Only the lines from the beginning of the data below through the line that contains "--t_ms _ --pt" should be repeated, exactly as written.

___ SOURCE MATERIAL

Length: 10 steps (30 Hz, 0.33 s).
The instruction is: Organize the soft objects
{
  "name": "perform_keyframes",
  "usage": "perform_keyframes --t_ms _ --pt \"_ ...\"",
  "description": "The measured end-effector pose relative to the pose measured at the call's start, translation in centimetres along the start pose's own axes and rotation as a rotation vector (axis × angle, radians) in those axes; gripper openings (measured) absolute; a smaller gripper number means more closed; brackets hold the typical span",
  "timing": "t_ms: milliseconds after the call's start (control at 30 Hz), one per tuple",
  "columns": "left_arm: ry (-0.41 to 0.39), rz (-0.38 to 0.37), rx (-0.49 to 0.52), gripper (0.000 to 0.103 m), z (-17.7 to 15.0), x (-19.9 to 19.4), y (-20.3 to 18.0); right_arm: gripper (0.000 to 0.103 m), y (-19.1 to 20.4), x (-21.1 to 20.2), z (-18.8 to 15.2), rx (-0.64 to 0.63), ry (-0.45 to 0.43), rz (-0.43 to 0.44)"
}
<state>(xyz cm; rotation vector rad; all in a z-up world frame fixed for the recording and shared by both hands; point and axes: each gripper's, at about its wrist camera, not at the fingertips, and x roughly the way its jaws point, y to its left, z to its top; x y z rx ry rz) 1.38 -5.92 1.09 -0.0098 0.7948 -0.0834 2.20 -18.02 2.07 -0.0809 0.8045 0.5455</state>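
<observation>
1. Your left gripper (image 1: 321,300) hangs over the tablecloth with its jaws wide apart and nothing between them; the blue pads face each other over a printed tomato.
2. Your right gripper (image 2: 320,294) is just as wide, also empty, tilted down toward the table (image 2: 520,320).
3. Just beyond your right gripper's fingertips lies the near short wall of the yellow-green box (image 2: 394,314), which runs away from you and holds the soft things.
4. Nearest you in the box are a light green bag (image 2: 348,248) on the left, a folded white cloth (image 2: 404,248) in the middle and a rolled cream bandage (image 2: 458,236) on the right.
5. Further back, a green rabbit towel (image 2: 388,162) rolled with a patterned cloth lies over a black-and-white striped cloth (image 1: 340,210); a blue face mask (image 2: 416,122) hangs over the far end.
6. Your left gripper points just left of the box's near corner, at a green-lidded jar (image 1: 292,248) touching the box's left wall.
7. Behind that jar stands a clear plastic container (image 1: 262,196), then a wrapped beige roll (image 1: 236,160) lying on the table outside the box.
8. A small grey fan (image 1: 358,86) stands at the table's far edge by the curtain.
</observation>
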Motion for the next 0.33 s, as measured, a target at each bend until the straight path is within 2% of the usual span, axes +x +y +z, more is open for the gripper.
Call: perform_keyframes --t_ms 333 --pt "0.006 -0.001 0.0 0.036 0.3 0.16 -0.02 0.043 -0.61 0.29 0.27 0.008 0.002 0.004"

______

▶ _RESPONSE AREA_
Length: 10 steps (30 Hz, 0.33 s).
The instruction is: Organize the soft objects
{
  "name": "perform_keyframes",
  "usage": "perform_keyframes --t_ms _ --pt \"_ ...\"",

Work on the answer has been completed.